__What is expected__: Nothing beyond the line containing "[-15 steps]" is to be printed; print exactly each line from the start of the records below through that line, leaving out pictures.

Dataset excerpts
»»

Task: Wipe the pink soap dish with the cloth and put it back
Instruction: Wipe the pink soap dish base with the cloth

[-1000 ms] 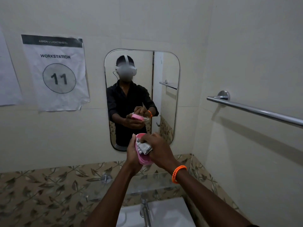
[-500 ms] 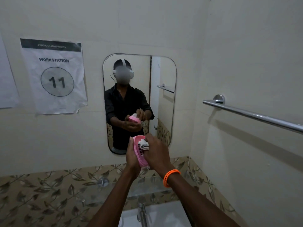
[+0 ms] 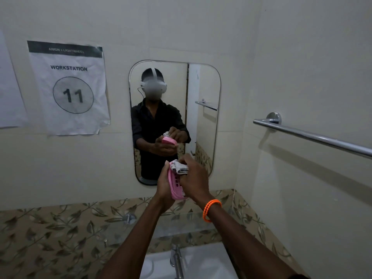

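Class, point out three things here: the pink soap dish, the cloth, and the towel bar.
pink soap dish (image 3: 175,187): head view, its slotted inner face.
cloth (image 3: 179,168): head view, the bunched grey fold above the dish.
towel bar (image 3: 314,137): head view, mid-length of the chrome rod.

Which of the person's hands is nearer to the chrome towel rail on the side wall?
Right. The right hand, pressing the cloth, sits on the towel rail side; the left hand lies beyond the pink soap dish.

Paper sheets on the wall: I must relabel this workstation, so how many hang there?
2: the workstation 11 sheet left of the mirror, and another sheet cut off at the left edge.
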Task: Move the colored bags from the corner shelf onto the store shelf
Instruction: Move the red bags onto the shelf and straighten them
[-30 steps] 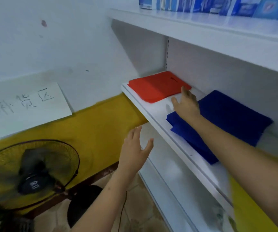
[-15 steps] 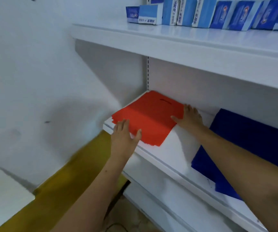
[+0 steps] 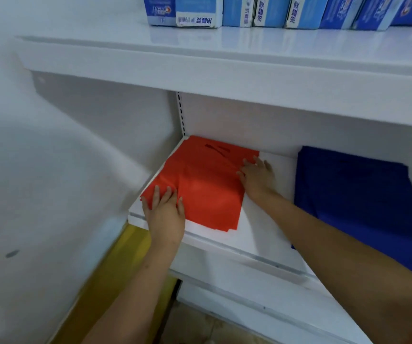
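Observation:
A stack of flat red bags [image 3: 205, 180] lies at the left end of the white store shelf [image 3: 254, 234], close to the side wall. My left hand [image 3: 166, 214] lies flat on the stack's near left corner, fingers straight. At the stack's right edge, my right hand [image 3: 258, 176] presses against the red bags with spread fingers. A stack of dark blue bags [image 3: 359, 194] lies on the same shelf to the right, partly under my right forearm.
The shelf above [image 3: 224, 60] overhangs the bags and carries a row of blue and white boxes [image 3: 262, 11]. A white wall [image 3: 63, 170] closes off the left side, with a yellow band [image 3: 123, 264] low down. Another white shelf board [image 3: 262, 299] lies below.
My view has moved closer and up. My left hand came up from below the shelf onto the red stack's near corner, and my right hand went from the blue bags to the red stack's right edge.

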`<action>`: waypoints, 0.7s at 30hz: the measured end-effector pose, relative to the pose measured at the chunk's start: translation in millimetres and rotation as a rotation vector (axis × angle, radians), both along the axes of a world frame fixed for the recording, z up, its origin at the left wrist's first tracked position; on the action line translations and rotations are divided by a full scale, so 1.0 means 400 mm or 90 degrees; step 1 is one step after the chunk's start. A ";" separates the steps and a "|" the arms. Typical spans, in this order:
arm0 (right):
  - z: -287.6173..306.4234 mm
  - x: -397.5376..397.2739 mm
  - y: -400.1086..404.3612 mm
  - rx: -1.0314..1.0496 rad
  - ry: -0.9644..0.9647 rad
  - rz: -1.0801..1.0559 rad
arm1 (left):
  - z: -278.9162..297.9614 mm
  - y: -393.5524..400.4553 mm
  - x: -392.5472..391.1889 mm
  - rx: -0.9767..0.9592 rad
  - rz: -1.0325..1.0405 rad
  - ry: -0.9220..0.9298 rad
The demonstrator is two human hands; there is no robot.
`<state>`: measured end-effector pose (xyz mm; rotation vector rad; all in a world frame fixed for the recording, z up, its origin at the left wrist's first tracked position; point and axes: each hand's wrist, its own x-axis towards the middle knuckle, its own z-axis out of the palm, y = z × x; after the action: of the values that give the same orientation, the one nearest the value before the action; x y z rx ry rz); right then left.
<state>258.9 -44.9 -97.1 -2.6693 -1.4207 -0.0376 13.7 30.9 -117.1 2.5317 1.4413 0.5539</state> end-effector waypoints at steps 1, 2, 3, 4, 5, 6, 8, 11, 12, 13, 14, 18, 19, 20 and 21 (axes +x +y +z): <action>0.015 -0.006 -0.007 0.052 0.019 -0.006 | 0.007 -0.008 0.007 -0.008 -0.005 -0.054; 0.033 -0.010 -0.019 0.113 0.045 -0.011 | 0.020 -0.022 0.015 -0.016 -0.014 -0.114; 0.054 -0.013 -0.036 0.175 0.068 -0.012 | 0.035 -0.039 0.025 -0.017 -0.026 -0.172; 0.079 -0.013 -0.056 0.234 0.082 -0.012 | 0.055 -0.060 0.039 -0.021 -0.039 -0.224; 0.105 -0.008 -0.082 0.283 0.089 -0.015 | 0.074 -0.084 0.055 -0.034 -0.049 -0.266; 0.132 -0.001 -0.112 0.324 0.096 -0.024 | 0.096 -0.112 0.075 -0.051 -0.058 -0.297; 0.184 0.024 -0.190 0.382 0.092 -0.055 | 0.137 -0.174 0.118 -0.067 -0.080 -0.337; 0.247 0.079 -0.349 0.448 0.074 -0.105 | 0.193 -0.285 0.195 -0.078 -0.149 -0.383; 0.264 0.100 -0.412 0.460 0.080 -0.128 | 0.208 -0.330 0.223 -0.090 -0.177 -0.392; 0.275 0.123 -0.480 0.467 0.094 -0.154 | 0.220 -0.381 0.253 -0.102 -0.205 -0.398; 0.281 0.150 -0.552 0.468 0.105 -0.182 | 0.230 -0.441 0.284 -0.113 -0.232 -0.401; 0.296 0.230 -0.900 0.511 0.069 -0.249 | 0.252 -0.745 0.399 -0.171 -0.332 -0.417; 0.292 0.244 -0.996 0.533 0.056 -0.258 | 0.250 -0.823 0.428 -0.186 -0.364 -0.417; 0.294 0.257 -1.114 0.542 0.043 -0.278 | 0.246 -0.915 0.465 -0.205 -0.399 -0.411; 0.293 0.263 -1.177 0.546 0.040 -0.283 | 0.242 -0.960 0.484 -0.215 -0.420 -0.408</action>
<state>364.3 -515.8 20.1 -2.1400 -0.5489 -0.4750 207.3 -353.3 -20.5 2.0836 0.4025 0.7994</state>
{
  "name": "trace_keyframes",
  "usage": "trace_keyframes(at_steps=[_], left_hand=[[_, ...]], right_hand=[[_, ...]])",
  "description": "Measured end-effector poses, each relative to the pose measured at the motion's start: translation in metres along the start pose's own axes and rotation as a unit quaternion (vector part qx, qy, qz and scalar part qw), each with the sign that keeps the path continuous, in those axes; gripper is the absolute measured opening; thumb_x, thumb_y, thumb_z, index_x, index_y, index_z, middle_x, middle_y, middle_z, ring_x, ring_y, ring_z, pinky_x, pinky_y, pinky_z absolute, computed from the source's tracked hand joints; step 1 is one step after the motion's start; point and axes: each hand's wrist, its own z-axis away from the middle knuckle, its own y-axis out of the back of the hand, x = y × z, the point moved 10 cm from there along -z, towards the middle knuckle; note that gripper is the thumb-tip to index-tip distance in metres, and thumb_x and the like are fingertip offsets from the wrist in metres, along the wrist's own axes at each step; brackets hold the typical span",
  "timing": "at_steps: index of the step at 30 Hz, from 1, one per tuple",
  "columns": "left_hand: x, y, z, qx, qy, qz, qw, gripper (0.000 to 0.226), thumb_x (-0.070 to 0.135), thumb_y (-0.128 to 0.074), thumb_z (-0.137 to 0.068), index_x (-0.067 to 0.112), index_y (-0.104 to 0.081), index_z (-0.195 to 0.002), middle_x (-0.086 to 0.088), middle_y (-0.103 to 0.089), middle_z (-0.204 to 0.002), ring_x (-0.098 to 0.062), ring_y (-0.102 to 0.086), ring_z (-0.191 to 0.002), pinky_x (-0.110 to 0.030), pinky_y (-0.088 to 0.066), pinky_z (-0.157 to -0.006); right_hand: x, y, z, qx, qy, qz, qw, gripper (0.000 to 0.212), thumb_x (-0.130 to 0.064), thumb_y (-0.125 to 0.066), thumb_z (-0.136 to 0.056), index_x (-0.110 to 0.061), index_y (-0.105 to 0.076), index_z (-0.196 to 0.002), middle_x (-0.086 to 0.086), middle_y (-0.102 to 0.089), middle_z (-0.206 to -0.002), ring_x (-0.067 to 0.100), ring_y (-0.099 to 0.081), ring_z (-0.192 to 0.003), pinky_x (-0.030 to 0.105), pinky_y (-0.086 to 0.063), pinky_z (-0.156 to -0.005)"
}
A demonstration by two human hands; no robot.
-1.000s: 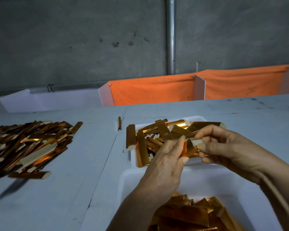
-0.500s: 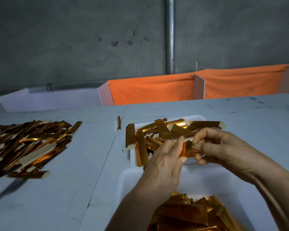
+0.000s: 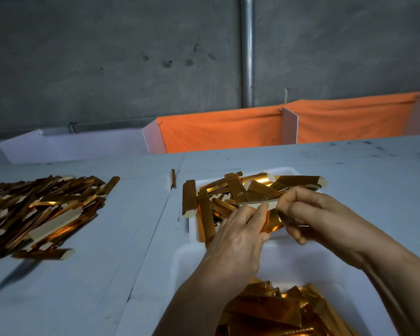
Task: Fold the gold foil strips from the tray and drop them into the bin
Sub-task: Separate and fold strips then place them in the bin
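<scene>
Two hands share one gold foil strip [image 3: 269, 215]: the left hand [image 3: 238, 235] pinches its near end, the right hand [image 3: 310, 214] curls round the other, so each grip is clamped on it, mid-fold by the look of it. Just beyond the grip, the tray [image 3: 289, 171] holds a loose heap of unfolded strips. Directly below, toward the person, the bin [image 3: 180, 263] already carries a layer of folded pieces. Well off to the left, a larger pile [image 3: 41, 209] lies on the worktop [image 3: 107, 275], so much work probably remains.
</scene>
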Motion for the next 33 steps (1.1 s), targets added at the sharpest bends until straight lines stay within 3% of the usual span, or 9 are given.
trace_keyframes(at_steps=[4, 11, 15, 22, 25, 30, 33], left_hand=[[-0.003, 0.002, 0.001, 0.006, 0.003, 0.011, 1.000, 0.056, 0.031, -0.038, -0.100, 0.030, -0.013, -0.150, 0.012, -0.032, -0.129, -0.005, -0.032, -0.121, -0.027, -0.035, -0.102], [0.002, 0.004, 0.001, 0.009, -0.015, 0.010, 1.000, 0.054, 0.030, -0.038, -0.100, 0.028, -0.015, -0.150, 0.010, -0.034, -0.127, -0.004, -0.032, -0.119, -0.027, -0.035, -0.101], [0.005, 0.004, 0.002, 0.012, -0.029, -0.007, 0.999, 0.054, 0.030, -0.038, -0.101, 0.028, -0.016, -0.150, 0.009, -0.034, -0.129, -0.003, -0.031, -0.118, -0.021, -0.032, -0.099], [-0.001, 0.000, 0.001, -0.003, -0.010, 0.021, 1.000, 0.055, 0.032, -0.040, -0.100, 0.035, -0.013, -0.149, 0.012, -0.034, -0.136, -0.004, -0.029, -0.126, -0.021, -0.029, -0.101], [-0.007, 0.003, 0.003, 0.010, 0.014, 0.077, 0.997, 0.049, 0.033, -0.045, -0.097, 0.043, -0.019, -0.138, 0.016, -0.040, -0.136, -0.002, -0.034, -0.127, -0.022, -0.034, -0.100], [-0.005, 0.004, 0.005, 0.011, 0.014, 0.094, 0.995, 0.033, 0.031, -0.048, -0.097, 0.049, -0.024, -0.110, 0.023, -0.041, -0.114, 0.003, -0.040, -0.113, -0.013, -0.036, -0.088], [-0.005, 0.006, 0.005, 0.011, 0.015, 0.084, 0.996, 0.034, 0.031, -0.048, -0.097, 0.050, -0.022, -0.107, 0.023, -0.040, -0.112, 0.003, -0.040, -0.110, -0.012, -0.034, -0.084]], right_hand=[[0.010, -0.004, -0.003, -0.022, -0.038, -0.142, 0.989, 0.017, -0.009, -0.044, -0.096, -0.003, -0.059, -0.101, 0.008, -0.056, -0.066, 0.014, -0.053, -0.051, 0.022, -0.047, -0.047], [0.023, -0.008, -0.006, -0.043, -0.077, -0.208, 0.974, 0.020, -0.014, -0.066, -0.072, -0.005, -0.063, -0.089, 0.008, -0.054, -0.062, 0.011, -0.052, -0.049, 0.018, -0.048, -0.041], [0.026, -0.007, -0.006, -0.037, -0.087, -0.168, 0.981, 0.016, -0.013, -0.069, -0.071, -0.007, -0.062, -0.085, 0.009, -0.054, -0.059, 0.012, -0.051, -0.047, 0.018, -0.047, -0.041], [0.024, -0.004, -0.006, -0.026, -0.080, -0.118, 0.989, 0.005, -0.002, -0.057, -0.090, -0.008, -0.057, -0.090, 0.009, -0.055, -0.054, 0.014, -0.050, -0.042, 0.019, -0.046, -0.042], [0.024, -0.004, -0.005, -0.025, -0.081, -0.119, 0.989, 0.007, -0.001, -0.055, -0.092, -0.007, -0.057, -0.092, 0.008, -0.055, -0.053, 0.014, -0.050, -0.041, 0.019, -0.046, -0.042], [0.025, -0.003, -0.005, -0.025, -0.081, -0.127, 0.988, 0.008, -0.001, -0.053, -0.093, -0.008, -0.056, -0.094, 0.009, -0.056, -0.053, 0.014, -0.050, -0.042, 0.019, -0.046, -0.042], [0.024, -0.004, -0.004, -0.027, -0.077, -0.126, 0.989, 0.007, -0.001, -0.053, -0.092, -0.007, -0.056, -0.095, 0.010, -0.056, -0.054, 0.014, -0.051, -0.041, 0.020, -0.046, -0.042]])
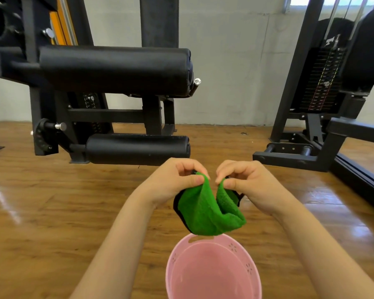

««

__Response to the exercise__:
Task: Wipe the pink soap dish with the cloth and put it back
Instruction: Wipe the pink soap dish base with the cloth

[-1000 ms] 
[-500 ms] 
[+0 ms] 

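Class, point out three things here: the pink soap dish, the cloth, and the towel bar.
pink soap dish (image 3: 175,187): head view, its slotted inner face.
cloth (image 3: 179,168): head view, the bunched grey fold above the dish.
towel bar (image 3: 314,137): head view, mid-length of the chrome rod.

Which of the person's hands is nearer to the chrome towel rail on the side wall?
Right. The right hand, pressing the cloth, sits on the towel rail side; the left hand lies beyond the pink soap dish.

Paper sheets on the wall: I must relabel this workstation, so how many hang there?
2: the workstation 11 sheet left of the mirror, and another sheet cut off at the left edge.
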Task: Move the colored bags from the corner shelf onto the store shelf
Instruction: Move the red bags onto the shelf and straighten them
[-30 steps] 
[-15 steps] 

With this output, the exercise is done.